● INFORMATION PROVIDED
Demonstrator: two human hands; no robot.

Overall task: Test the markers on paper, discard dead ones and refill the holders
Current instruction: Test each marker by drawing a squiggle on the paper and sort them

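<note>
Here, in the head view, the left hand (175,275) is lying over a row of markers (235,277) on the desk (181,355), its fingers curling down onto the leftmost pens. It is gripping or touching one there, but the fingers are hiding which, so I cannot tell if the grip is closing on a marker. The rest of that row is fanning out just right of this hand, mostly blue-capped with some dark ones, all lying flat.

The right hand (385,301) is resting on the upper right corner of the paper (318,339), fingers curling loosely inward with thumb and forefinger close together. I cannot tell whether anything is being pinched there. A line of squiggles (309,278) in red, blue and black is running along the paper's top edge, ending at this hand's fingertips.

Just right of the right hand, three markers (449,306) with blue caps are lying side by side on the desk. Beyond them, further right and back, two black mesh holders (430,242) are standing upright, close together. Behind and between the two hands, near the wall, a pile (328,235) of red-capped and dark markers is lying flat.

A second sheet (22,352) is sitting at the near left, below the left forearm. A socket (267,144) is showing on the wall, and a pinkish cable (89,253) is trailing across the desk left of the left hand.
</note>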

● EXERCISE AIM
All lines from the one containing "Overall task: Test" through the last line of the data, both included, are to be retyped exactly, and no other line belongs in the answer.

● FINISHED EXERCISE
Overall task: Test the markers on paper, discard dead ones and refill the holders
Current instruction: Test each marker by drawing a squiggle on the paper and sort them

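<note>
Here, in the head view, the left hand (175,275) is lying over a row of markers (235,277) on the desk (181,355), its fingers curling down onto the leftmost pens. It is gripping or touching one there, but the fingers are hiding which, so I cannot tell if the grip is closing on a marker. The rest of that row is fanning out just right of this hand, mostly blue-capped with some dark ones, all lying flat.

The right hand (385,301) is resting on the upper right corner of the paper (318,339), fingers curling loosely inward with thumb and forefinger close together. I cannot tell whether anything is being pinched there. A line of squiggles (309,278) in red, blue and black is running along the paper's top edge, ending at this hand's fingertips.

Just right of the right hand, three markers (449,306) with blue caps are lying side by side on the desk. Beyond them, further right and back, two black mesh holders (430,242) are standing upright, close together. Behind and between the two hands, near the wall, a pile (328,235) of red-capped and dark markers is lying flat.

A second sheet (22,352) is sitting at the near left, below the left forearm. A socket (267,144) is showing on the wall, and a pinkish cable (89,253) is trailing across the desk left of the left hand.
</note>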

This answer requires nothing else.